Copy the listing out in full. Keep every word as it is.
|---|
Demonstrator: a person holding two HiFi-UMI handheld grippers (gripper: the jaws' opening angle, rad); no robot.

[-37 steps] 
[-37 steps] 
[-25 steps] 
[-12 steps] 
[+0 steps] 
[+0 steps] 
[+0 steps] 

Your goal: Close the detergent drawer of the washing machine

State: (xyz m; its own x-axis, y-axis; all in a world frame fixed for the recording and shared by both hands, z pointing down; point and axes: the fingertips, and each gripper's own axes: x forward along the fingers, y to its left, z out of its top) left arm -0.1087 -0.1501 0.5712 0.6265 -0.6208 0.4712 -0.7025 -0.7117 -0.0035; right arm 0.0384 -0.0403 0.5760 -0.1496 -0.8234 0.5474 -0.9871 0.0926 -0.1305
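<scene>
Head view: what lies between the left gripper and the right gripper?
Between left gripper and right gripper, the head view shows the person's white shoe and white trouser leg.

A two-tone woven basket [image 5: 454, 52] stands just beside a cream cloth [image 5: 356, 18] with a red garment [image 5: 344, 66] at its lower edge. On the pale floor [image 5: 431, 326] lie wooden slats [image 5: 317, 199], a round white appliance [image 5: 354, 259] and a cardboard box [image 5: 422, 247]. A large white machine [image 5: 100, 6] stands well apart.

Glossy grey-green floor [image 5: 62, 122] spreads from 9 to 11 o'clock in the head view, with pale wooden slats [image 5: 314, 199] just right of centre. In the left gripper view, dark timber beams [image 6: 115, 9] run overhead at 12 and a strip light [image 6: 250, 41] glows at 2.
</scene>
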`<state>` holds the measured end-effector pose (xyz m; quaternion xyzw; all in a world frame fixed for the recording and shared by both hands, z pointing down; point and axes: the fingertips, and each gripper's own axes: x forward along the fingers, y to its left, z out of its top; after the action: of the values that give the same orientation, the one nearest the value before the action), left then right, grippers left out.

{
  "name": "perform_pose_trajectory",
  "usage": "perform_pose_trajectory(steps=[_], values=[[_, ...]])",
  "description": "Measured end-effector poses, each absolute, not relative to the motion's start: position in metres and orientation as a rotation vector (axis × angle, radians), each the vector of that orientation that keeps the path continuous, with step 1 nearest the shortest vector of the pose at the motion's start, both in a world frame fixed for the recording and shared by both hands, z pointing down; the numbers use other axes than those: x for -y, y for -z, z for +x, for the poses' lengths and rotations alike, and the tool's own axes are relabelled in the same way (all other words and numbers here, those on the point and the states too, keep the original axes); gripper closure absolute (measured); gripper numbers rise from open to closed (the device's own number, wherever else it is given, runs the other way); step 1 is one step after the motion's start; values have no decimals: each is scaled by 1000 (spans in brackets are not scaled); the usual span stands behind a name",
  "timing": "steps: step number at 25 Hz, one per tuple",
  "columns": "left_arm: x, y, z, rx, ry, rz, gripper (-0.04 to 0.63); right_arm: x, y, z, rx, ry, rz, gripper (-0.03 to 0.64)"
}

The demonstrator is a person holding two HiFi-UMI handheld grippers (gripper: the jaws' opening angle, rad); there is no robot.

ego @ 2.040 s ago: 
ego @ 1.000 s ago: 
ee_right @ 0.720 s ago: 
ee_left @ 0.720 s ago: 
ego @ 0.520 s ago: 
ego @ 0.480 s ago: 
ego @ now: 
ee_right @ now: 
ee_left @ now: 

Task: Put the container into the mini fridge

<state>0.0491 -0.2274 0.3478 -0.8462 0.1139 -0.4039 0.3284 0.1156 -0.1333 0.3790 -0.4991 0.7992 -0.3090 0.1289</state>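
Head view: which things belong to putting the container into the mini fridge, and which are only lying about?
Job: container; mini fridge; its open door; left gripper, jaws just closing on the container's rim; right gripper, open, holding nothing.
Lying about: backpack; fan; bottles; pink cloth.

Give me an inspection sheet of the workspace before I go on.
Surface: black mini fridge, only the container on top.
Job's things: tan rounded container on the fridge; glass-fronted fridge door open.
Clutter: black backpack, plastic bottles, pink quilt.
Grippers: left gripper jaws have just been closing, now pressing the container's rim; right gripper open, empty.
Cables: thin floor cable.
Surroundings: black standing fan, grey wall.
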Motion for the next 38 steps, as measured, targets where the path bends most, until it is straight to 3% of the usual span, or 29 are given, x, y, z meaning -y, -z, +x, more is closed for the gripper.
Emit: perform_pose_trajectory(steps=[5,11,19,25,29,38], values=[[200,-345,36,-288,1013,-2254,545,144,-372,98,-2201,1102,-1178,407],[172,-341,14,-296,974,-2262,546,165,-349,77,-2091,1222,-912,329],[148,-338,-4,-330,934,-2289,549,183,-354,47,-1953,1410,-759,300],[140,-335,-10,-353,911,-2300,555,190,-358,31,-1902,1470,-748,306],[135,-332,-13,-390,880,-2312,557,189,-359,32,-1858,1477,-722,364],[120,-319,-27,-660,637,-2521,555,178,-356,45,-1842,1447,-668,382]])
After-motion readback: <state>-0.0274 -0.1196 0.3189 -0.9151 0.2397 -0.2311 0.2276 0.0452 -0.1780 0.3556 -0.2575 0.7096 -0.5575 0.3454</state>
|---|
Written response ->
Demonstrator: a person holding two HiFi-UMI handheld grippers (gripper: the jaws' opening angle, rad); no robot.

[-37 steps] 
[-37 steps] 
[-25 steps] 
[-12 steps] 
[+0 steps] 
[+0 steps] 
[+0 steps] 

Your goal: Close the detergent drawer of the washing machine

State: (xyz m; its own x-axis, y-axis; all in a world frame fixed for the recording and shared by both hands, z pointing down; point and axes: the fingertips, and each gripper's own axes: x forward along the fingers, y to its left, z out of its top) left arm -0.1087 -0.1501 0.5712 0.6265 -0.6208 0.4712 -0.7025 -0.7117 -0.0035; right arm 0.0384 -0.0403 0.5760 -0.1496 -0.8234 0.5474 -0.9871 0.0926 -0.1305
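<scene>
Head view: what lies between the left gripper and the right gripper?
Between left gripper and right gripper, the head view shows the person's white shoe and white trouser leg.

A two-tone woven basket [image 5: 454, 52] stands just beside a cream cloth [image 5: 356, 18] with a red garment [image 5: 344, 66] at its lower edge. On the pale floor [image 5: 431, 326] lie wooden slats [image 5: 317, 199], a round white appliance [image 5: 354, 259] and a cardboard box [image 5: 422, 247]. A large white machine [image 5: 100, 6] stands well apart.

Glossy grey-green floor [image 5: 62, 122] spreads from 9 to 11 o'clock in the head view, with pale wooden slats [image 5: 314, 199] just right of centre. In the left gripper view, dark timber beams [image 6: 115, 9] run overhead at 12 and a strip light [image 6: 250, 41] glows at 2.
</scene>
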`<state>` holds the measured end-effector pose (xyz m; quaternion xyzw; all in a world frame fixed for the recording and shared by both hands, z pointing down; point and axes: the fingertips, and each gripper's own axes: x forward along the fingers, y to its left, z out of its top; after the action: of the values that give the same orientation, the one nearest the value before the action), left then right, grippers left out.

{
  "name": "perform_pose_trajectory",
  "usage": "perform_pose_trajectory(steps=[_], values=[[_, ...]])",
  "description": "Measured end-effector poses, each absolute, not relative to the motion's start: position in metres and orientation as a rotation vector (axis × angle, radians), each the vector of that orientation that keeps the path continuous, with step 1 nearest the shortest vector of the pose at the motion's start, both in a world frame fixed for the recording and shared by both hands, z pointing down; the numbers use other axes than those: x for -y, y for -z, z for +x, for the poses' lengths and rotations alike, and the tool's own axes are relabelled in the same way (all other words and numbers here, those on the point and the states too, keep the original axes); gripper closure absolute (measured); gripper numbers rise from open to closed (the device's own number, wherever else it is given, runs the other way); step 1 is one step after the motion's start; values have no decimals: each is scaled by 1000 (spans in brackets are not scaled); the usual span stands behind a name",
  "timing": "steps: step number at 25 Hz, one per tuple",
  "columns": "left_arm: x, y, z, rx, ry, rz, gripper (-0.04 to 0.63); right_arm: x, y, z, rx, ry, rz, gripper (-0.03 to 0.64)"
}

The demonstrator is a person holding two HiFi-UMI handheld grippers (gripper: the jaws' opening angle, rad); there is no robot.

ego @ 2.040 s ago: 
ego @ 1.000 s ago: 
ee_right @ 0.720 s ago: 
ee_left @ 0.720 s ago: 
ego @ 0.520 s ago: 
ego @ 0.480 s ago: 
ego @ now: 
ee_right @ now: 
ee_left @ now: 

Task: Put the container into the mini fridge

<state>0.0491 -0.2274 0.3478 -0.8462 0.1139 -0.4039 0.3284 0.1156 -0.1333 0.3790 -0.4991 0.7992 -0.3090 0.1289</state>
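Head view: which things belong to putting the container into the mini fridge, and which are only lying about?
Job: container; mini fridge; its open door; left gripper, jaws just closing on the container's rim; right gripper, open, holding nothing.
Lying about: backpack; fan; bottles; pink cloth.

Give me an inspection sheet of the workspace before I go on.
Surface: black mini fridge, only the container on top.
Job's things: tan rounded container on the fridge; glass-fronted fridge door open.
Clutter: black backpack, plastic bottles, pink quilt.
Grippers: left gripper jaws have just been closing, now pressing the container's rim; right gripper open, empty.
Cables: thin floor cable.
Surroundings: black standing fan, grey wall.
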Motion for the next 38 steps, as measured, targets where the path bends most, until it is straight to 3% of the usual span, or 29 are given, x, y, z meaning -y, -z, +x, more is closed for the gripper.
Emit: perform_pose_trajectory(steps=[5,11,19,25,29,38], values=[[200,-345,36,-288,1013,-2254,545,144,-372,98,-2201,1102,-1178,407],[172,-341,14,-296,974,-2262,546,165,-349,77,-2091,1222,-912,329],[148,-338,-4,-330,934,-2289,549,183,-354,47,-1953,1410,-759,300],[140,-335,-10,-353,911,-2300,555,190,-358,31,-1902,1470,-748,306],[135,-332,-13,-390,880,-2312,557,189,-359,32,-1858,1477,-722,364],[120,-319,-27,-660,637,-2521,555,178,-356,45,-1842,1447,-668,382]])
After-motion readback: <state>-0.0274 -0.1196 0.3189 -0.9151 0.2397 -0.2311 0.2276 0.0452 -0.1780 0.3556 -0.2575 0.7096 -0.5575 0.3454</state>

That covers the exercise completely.